*Assignment*
The expected answer is the data below, printed verbatim without its pictures.

*Provided material*
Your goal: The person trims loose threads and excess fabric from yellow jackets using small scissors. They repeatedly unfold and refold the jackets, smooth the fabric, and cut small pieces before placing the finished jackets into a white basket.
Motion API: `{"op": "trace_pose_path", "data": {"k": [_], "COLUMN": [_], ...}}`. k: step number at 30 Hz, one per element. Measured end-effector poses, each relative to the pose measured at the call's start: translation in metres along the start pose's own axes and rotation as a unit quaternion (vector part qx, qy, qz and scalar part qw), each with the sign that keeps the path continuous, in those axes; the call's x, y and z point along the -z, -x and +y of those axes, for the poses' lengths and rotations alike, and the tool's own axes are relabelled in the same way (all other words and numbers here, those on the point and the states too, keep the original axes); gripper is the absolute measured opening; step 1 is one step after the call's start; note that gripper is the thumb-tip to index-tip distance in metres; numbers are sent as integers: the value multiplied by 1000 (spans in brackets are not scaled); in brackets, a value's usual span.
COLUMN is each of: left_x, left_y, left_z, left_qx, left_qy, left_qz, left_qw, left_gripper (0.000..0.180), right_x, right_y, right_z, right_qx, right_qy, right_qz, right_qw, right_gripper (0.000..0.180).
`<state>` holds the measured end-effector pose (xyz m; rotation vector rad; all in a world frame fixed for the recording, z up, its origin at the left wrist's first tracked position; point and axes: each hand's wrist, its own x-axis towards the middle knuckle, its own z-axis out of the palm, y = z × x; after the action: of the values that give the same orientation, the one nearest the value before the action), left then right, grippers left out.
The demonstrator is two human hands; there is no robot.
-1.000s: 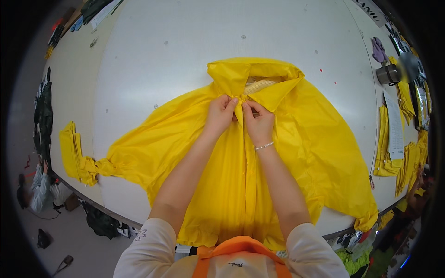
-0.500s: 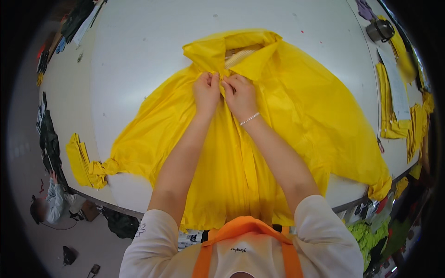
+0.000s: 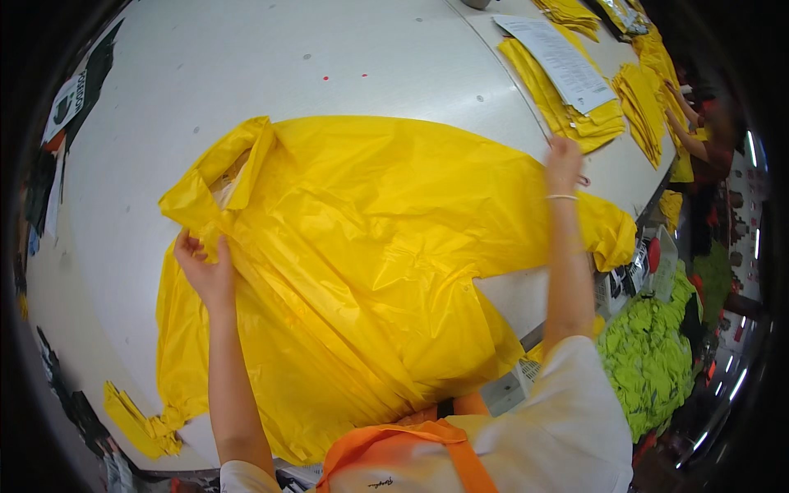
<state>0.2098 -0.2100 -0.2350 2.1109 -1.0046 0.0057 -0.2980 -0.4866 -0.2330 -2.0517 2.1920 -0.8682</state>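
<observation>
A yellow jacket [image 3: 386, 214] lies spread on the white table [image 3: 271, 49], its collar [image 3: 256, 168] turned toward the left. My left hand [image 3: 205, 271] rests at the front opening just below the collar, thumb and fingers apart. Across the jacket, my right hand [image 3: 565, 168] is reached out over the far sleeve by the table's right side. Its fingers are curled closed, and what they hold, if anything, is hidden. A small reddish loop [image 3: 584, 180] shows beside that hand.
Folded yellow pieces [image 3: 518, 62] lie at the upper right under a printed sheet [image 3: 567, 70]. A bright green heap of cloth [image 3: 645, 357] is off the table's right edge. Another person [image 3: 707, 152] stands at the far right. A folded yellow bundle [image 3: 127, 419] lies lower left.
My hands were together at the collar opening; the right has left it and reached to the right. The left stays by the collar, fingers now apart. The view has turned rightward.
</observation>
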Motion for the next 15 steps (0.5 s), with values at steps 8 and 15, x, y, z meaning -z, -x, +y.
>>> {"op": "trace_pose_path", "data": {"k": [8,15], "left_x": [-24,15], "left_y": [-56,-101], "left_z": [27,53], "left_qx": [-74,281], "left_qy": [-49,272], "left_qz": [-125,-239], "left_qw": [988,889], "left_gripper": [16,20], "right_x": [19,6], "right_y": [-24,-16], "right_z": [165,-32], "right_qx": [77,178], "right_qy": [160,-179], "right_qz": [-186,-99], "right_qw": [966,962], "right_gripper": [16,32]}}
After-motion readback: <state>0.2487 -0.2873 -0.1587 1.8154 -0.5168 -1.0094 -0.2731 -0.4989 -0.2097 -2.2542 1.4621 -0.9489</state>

*Solution to this task*
Your goal: The person trims loose threads and excess fabric from yellow jackets using small scissors. They repeatedly unfold and refold the jackets, smooth the fabric, and cut small pieces before placing the finished jackets into a white basket.
Motion API: `{"op": "trace_pose_path", "data": {"k": [_], "COLUMN": [_], ...}}`. k: step number at 30 Hz, one per element. Measured end-effector poses, each relative to the pose measured at the call's start: translation in metres along the start pose's own axes and rotation as a unit quaternion (vector part qx, qy, qz and scalar part qw), each with the sign that keeps the path continuous, in those axes; the call's x, y and z point along the -z, -x and +y of those axes, for the poses' lengths and rotations alike, and the tool's own axes are relabelled in the same way (all other words and numbers here, those on the point and the states too, keep the original axes); gripper is the absolute measured opening; step 1 is one step after the call's start; note that gripper is the thumb-tip to index-tip distance in metres; numbers are sent as integers: the value multiplied by 1000 (spans in brackets are not scaled); in brackets, a value's usual span.
COLUMN is each of: left_x, left_y, left_z, left_qx, left_qy, left_qz, left_qw, left_gripper (0.000..0.180), right_x, right_y, right_z, right_qx, right_qy, right_qz, right_qw, right_gripper (0.000..0.180).
`<state>` holds the measured end-effector pose (xyz m; rotation vector rad; all in a world frame fixed for the recording, z up, its origin at the left wrist's first tracked position; point and axes: each hand's wrist, its own x-axis towards the middle knuckle, its own z-axis out of the palm, y = z × x; after the action: of the values that give the same orientation, the one nearest the value before the action), left then right, grippers left out.
The demonstrator is two human hands; there is no robot.
-1.000s: 
-0.500s: 
+0.000s: 
<state>0.2098 -0.2100 -0.2350 2.1109 -1.0046 0.0057 -0.2980 -0.4866 -0.2330 -2.0517 2.1920 -0.8682</state>
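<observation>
A yellow jacket [image 3: 386, 214] lies spread on the white table [image 3: 271, 49], its collar [image 3: 256, 168] turned toward the left. My left hand [image 3: 205, 271] rests at the front opening just below the collar, thumb and fingers apart. Across the jacket, my right hand [image 3: 565, 168] is reached out over the far sleeve by the table's right side. Its fingers are curled closed, and what they hold, if anything, is hidden. A small reddish loop [image 3: 584, 180] shows beside that hand.
Folded yellow pieces [image 3: 518, 62] lie at the upper right under a printed sheet [image 3: 567, 70]. A bright green heap of cloth [image 3: 645, 357] is off the table's right edge. Another person [image 3: 707, 152] stands at the far right. A folded yellow bundle [image 3: 127, 419] lies lower left.
My hands were together at the collar opening; the right has left it and reached to the right. The left stays by the collar, fingers now apart. The view has turned rightward.
</observation>
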Motion for the next 15 steps (0.5 s), with values at steps 8 and 15, x, y, z meaning -z, -x, +y.
>>> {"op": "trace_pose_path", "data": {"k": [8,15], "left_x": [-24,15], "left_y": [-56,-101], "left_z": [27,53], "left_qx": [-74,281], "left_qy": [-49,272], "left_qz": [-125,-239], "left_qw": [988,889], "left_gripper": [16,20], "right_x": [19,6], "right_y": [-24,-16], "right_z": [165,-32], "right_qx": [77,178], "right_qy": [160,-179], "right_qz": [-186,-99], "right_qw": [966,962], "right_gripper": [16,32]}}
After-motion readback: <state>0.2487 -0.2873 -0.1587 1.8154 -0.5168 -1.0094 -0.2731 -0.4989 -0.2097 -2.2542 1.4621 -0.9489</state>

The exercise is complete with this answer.